• Your instructions
Go through the records line by line from the top and repeat each one exactly, ending with the line that contains "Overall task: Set".

++++ The data ++++

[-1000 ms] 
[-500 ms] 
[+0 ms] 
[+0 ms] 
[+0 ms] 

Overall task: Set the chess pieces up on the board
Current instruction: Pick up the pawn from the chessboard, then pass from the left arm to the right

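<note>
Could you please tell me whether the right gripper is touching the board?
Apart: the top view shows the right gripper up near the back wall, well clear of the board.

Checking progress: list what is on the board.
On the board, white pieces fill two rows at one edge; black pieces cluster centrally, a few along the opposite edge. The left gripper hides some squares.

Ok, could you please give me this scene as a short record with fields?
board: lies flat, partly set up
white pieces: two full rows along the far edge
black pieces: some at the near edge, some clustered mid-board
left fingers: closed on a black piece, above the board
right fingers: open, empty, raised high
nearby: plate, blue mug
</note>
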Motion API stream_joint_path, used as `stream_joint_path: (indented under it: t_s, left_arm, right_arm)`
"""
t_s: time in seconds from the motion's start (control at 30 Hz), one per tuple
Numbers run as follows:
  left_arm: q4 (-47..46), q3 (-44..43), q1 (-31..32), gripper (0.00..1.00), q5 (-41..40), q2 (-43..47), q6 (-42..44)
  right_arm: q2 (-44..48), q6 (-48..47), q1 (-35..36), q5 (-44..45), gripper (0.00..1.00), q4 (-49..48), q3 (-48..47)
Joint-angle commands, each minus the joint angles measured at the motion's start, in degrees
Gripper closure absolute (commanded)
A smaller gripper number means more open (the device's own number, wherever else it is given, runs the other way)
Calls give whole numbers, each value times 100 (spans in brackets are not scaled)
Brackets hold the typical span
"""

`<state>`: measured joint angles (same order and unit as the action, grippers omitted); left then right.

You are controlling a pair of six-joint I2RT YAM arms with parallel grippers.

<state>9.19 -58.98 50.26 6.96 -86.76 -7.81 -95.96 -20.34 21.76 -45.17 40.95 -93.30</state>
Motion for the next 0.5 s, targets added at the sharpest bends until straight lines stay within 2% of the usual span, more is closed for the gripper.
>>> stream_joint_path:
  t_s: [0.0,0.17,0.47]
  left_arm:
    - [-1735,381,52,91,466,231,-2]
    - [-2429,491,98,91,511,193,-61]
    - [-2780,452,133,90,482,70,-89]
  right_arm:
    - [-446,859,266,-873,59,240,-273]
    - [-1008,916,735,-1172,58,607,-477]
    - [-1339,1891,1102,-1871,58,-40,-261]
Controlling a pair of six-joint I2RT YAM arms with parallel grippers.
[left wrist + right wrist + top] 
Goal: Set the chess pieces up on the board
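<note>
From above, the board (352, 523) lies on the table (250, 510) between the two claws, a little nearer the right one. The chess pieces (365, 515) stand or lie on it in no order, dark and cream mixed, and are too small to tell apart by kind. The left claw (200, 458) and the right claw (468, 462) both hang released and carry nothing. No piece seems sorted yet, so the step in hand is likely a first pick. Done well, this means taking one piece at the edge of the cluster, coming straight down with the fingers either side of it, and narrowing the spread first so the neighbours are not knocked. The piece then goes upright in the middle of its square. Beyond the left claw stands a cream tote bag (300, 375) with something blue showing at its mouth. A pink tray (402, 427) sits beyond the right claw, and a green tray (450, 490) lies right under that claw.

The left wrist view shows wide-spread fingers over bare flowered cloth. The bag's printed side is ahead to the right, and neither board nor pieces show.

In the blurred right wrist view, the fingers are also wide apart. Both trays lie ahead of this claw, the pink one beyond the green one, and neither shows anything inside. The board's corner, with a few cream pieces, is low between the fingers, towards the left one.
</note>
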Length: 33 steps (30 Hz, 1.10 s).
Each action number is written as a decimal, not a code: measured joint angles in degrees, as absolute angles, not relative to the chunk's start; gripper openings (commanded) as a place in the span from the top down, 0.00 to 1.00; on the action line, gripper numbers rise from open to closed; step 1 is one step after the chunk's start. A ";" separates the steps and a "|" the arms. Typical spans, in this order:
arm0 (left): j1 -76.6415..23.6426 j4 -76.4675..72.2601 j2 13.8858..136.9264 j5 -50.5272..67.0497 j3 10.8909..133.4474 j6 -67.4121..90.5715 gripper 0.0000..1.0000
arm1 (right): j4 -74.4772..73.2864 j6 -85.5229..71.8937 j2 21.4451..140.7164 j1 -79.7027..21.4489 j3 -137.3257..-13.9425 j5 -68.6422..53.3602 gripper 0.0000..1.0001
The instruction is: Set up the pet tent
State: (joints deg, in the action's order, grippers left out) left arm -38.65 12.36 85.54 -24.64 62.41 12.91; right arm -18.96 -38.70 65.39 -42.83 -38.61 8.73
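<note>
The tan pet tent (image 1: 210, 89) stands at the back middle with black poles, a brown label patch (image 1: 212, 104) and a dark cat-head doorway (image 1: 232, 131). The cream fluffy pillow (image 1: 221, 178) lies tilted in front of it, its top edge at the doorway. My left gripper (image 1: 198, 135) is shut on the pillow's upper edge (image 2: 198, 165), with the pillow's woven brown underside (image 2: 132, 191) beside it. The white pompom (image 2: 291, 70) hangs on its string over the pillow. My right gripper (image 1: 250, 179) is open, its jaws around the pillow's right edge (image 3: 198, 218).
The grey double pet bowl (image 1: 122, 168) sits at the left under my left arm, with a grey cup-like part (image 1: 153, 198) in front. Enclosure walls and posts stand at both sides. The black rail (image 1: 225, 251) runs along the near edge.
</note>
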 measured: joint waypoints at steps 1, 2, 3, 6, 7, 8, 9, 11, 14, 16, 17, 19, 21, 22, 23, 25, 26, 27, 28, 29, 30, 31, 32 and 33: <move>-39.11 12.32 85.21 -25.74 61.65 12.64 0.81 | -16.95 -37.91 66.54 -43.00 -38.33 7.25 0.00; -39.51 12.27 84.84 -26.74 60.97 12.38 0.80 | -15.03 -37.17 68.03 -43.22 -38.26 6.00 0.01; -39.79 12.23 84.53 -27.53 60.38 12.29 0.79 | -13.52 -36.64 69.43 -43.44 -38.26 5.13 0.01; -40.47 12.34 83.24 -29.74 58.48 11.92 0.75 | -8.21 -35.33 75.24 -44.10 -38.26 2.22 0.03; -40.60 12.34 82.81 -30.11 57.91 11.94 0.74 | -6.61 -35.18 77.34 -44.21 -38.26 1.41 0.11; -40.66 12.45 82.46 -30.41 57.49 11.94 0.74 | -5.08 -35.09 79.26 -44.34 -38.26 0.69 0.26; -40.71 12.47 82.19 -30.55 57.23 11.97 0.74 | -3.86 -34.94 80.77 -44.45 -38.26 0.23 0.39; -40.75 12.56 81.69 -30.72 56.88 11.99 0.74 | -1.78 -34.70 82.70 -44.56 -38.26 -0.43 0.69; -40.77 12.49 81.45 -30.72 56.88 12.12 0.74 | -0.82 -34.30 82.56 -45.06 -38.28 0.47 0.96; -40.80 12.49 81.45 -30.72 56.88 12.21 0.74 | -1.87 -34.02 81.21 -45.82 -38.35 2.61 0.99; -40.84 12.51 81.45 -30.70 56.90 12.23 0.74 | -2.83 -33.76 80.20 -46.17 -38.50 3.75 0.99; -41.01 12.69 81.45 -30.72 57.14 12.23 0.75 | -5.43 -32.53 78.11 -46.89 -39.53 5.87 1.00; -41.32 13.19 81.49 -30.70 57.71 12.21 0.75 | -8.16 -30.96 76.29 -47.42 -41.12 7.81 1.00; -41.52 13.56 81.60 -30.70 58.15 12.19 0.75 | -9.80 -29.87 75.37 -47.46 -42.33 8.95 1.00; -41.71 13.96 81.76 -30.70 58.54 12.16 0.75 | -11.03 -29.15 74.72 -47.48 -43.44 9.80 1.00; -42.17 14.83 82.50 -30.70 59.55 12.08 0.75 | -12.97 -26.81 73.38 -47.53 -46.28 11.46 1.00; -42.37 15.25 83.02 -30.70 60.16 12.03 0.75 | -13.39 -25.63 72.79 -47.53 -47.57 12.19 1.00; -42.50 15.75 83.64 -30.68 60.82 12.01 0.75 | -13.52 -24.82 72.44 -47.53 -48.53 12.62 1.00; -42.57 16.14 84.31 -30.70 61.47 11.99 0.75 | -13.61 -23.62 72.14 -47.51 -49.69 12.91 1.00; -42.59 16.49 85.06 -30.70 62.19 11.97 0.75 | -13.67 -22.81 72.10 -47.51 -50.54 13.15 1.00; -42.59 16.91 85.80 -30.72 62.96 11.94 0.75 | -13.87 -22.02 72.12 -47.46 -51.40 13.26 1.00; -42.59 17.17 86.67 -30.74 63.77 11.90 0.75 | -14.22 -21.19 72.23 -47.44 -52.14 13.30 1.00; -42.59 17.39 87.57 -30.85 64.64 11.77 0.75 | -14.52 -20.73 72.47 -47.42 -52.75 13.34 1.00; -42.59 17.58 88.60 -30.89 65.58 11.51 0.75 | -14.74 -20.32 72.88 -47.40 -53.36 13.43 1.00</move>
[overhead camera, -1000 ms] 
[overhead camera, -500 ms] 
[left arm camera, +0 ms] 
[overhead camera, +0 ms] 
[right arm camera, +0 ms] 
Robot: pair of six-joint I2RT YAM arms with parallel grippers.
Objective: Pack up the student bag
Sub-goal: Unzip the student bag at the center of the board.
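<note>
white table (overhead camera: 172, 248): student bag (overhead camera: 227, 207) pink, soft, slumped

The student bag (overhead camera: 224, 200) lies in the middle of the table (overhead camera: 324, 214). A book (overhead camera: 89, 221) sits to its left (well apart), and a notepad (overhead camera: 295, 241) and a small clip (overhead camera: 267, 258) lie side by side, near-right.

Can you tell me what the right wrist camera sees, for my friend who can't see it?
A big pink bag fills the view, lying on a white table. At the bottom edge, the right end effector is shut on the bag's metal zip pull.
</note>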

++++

• Solution to the exercise
[-1000 ms] 
[-500 ms] 
[+0 ms] 
[+0 ms] 
[+0 ms] 

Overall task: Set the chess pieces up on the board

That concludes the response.